Orta kubbesindeki cam mimariyle
tarihi Bursa Ulu Cami’ne atıfta bulunulan ibadet yeri, İzmit Körfezi’ni
gören açısı ve sahil kentlerinin sembollerinden deniz fenerine
benzetilen minaresiyle kenti ve doğayı bünyesinde birleştiriyor.
“Mescid-i Nebevi’nin plan şemasını kullanmak istedik”
Gebze
Teknik Üniversitesi Mimarlık Fakültesi Dr.

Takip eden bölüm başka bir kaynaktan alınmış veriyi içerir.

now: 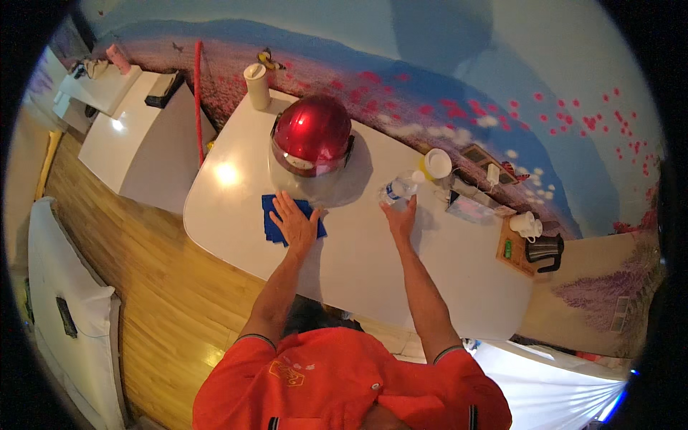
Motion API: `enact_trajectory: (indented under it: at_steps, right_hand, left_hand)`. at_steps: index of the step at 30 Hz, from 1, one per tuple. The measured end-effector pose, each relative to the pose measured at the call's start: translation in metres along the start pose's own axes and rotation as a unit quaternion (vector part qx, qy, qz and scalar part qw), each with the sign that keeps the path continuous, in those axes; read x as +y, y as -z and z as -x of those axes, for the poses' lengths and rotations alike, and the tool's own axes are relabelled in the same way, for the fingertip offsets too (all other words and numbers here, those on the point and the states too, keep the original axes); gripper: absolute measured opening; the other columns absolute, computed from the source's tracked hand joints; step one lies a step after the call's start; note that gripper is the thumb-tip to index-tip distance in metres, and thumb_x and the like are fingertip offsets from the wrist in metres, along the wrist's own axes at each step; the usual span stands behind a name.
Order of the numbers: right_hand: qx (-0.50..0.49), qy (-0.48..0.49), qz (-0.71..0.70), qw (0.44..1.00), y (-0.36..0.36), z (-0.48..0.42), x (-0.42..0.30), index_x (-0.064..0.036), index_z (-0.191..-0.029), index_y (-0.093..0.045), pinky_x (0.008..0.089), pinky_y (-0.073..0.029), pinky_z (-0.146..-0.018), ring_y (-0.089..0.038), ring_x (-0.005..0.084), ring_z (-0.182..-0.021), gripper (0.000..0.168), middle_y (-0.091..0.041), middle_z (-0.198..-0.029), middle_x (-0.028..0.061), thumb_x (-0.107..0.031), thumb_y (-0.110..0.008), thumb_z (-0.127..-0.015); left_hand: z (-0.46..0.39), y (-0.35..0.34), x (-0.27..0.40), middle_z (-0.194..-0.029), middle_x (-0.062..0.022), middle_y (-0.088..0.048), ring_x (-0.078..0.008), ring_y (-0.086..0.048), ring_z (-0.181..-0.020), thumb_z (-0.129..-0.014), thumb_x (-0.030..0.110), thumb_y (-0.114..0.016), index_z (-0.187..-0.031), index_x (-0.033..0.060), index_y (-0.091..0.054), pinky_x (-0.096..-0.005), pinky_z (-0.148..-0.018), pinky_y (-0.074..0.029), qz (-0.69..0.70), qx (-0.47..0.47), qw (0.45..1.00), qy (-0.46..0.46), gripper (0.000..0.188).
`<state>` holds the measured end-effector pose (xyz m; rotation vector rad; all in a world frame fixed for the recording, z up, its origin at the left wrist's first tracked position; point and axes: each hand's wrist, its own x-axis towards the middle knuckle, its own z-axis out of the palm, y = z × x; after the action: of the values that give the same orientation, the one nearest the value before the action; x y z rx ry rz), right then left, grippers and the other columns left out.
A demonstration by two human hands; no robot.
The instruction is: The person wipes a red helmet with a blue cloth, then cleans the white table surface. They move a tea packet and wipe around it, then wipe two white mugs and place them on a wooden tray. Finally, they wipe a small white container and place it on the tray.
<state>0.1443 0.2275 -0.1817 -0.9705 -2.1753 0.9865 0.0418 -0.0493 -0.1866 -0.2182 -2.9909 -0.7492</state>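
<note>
My left hand (294, 222) lies palm down with spread fingers on a folded blue cloth (273, 223) on the white table (355, 258). My right hand (399, 216) has its thumb and fingers around the lower part of a clear plastic bottle (402, 187) with a white cap and a blue label. The bottle leans toward the wall, and I cannot tell whether its base touches the table. Beyond my left hand sits a glossy red helmet (313, 129) with a clear visor.
A cream tumbler (258, 88) stands left of the helmet. At the wall are a white-lidded container (437, 164), a clear-sided box (473, 208), white cups (522, 223) on a wooden tray (508, 252), and a dark kettle (544, 251). A red pole (198, 102) rises by another table (129, 129).
</note>
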Motion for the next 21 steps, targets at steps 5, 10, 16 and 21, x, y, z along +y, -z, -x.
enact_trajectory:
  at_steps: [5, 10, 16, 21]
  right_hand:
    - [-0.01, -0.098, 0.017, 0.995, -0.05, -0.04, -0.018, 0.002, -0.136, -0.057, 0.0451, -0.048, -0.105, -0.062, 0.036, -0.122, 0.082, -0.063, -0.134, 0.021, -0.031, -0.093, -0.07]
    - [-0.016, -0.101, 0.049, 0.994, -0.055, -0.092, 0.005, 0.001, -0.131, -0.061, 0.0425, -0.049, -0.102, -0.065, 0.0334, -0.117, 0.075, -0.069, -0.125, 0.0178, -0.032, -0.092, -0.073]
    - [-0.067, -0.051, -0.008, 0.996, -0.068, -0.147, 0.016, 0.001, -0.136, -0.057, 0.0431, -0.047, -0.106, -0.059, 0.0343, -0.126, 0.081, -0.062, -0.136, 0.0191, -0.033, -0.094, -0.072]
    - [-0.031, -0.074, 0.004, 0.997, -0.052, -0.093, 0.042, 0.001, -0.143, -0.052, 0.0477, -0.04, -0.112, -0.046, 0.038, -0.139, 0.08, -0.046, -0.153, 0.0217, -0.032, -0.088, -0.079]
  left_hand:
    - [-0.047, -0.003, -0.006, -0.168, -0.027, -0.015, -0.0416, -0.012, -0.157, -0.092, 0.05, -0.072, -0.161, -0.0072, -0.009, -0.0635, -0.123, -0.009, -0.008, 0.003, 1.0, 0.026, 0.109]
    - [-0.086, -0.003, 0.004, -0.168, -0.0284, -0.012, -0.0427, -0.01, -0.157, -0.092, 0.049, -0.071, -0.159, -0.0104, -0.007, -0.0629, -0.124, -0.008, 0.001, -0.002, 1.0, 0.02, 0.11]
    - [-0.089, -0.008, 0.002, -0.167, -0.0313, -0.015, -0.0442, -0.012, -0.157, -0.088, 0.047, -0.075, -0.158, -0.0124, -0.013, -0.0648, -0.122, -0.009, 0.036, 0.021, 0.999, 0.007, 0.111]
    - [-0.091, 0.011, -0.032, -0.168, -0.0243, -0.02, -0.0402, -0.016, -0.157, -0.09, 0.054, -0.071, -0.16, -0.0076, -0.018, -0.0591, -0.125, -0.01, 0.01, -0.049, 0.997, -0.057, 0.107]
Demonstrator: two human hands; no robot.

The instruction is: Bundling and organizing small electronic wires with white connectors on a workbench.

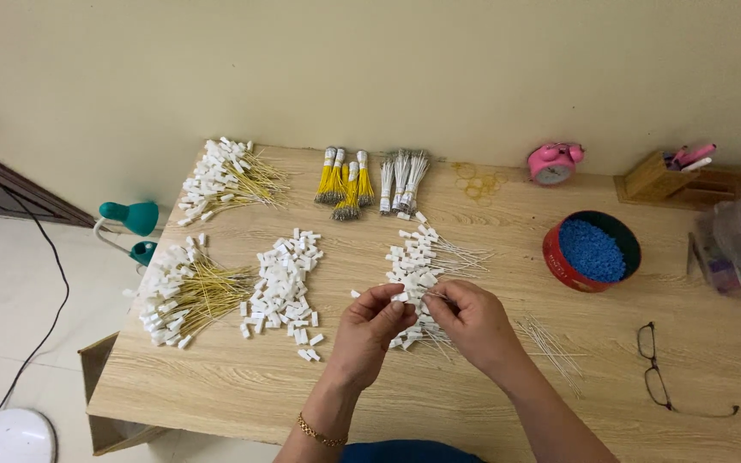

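Left hand pinches a small white connector | right hand pinches a thin white wire touching it | both above a pile of white-wired connectors mid wooden worktop | loose connectors left, red tin of blue beads right.

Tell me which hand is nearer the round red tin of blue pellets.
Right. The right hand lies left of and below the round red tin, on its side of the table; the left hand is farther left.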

Öğretim Üyesi ve caminin
mimarı İbrahim Türkeri, AA muhabirine, doktora çalışmasını “İslam
tapınma mekanları” üzerine yaptığını söyledi.
Türkeri,
kamu yapıları üzerine mimari uygulama ve araştırmalar yaptığını da
anlatarak, Karamürsel’de yapılacak cami için çalışma istenmesinin
ardından ilçenin coğrafi özelliklerini göz önünde bulundurarak işe
başladıklarını belirtti.
Samanlı Dağları’nın
eteklerindeki caminin kıble yönünün de dağa dönük olduğunu ve İzmit
Körfezi’ne teras olarak uzandığını aktaran Türkeri, “Burada Mescid-i
Nebevi’nin plan şemasını kullanmak istedik. Dikdörtgen plan şeması kıble
yönünü çok iyi karşılıyordu. Karamürsel’in kırma çatılı köy camileri
var. ‘Biz de çok kırma çatılı camiyi bu plan kurgusuyla kavuşturabilir
miyiz’in çalışmasını yaptık.” diye konuştu.
Türkeri,
caminin ibadet mekanının ötesinde aynı zamanda şehre açılan kentsel
alan ve depremde toplanma yeri olabileceğini vurgulayarak, yapının
depreme dirençli olduğunu, gelenekseli taklit yerine yereli kapsayacak
şekilde çağa, ilçe koşullarına, bütçesine ve kapasitesine uygun inşa
edildiğini söyledi.
Karamürsel ilçesinin
kimliğini de yansıtan ibadethane ortaya çıkarmak amacıyla tüm litolojik
öğelerini, minaresini ve kıble duvarını bu anlamda yorumlamaya
çalıştıklarını anlatan Türkeri, şöyle devam etti:
“Kıble
duvarını olabildiğince şeffaf tutmak istedik ki Samanlı Dağları’na
referansı olsun. Minaremiz aynı zamanda göğe yükselen kule ve burası
sahil kenti. Deniz feneri imgesine tutunmak istedik. Bu kadar
yükseliyorsak, ‘gökyüzünde yaşayan canlılar için de sorumluluğumuz var’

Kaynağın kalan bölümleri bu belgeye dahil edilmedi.